Remembering a friend and hero
Yesterday was a bleak day.All winter my family and I have waited for snow; we got it - just a little bit. Yesterday morning, early, my teenaged grandchildren and their mom were outside frolicking in the snow with KeyKey, a rescued dog turned "companion dog" (my daughter is disabled) turned hero with two human lives to his credit (mine included). They live in a residential neighborhood on a tree-lined side street.
A pick-up truck driving too fast for the icy roads sped up the access road and made the sharp right to their street, immediately launching into an uncontrolled skid. KeyKey, a Shepherd/Sheltie mix with herding tendencies, ran in circles herding the family. They escaped. The truck hit him full force.
The joy of that first frolick in the snow ended with the children and their mom screaming, crying, falling to the ground around him, with KeyKey wagging his tail as he died in the snow, his humans all around him.

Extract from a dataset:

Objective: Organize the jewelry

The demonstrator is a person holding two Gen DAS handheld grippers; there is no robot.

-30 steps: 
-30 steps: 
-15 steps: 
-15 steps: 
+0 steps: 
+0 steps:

We are devastated. I keep breaking into tears, and everywhere around my house are traces of him from his visits, a doggie bone here, a leash there, a trace of "KeyKey fuzz" on my sofa, where he liked to curl up for a nap on every visit.
It's like losing a child; this hero dog rescued from trauma was someone we nursed and cherished and took into our hearts.
Each year I keep my snowman collection up all season, hope for the barest trace of snow. I took them down today, packed them up and put them away. Maybe next year I'll put them out again. Maybe.
Next week we pick up his ashes, which will be in a small wooden box with a plaque on the front.
The snow we all kept wishing for didn't turn out the way we had expected.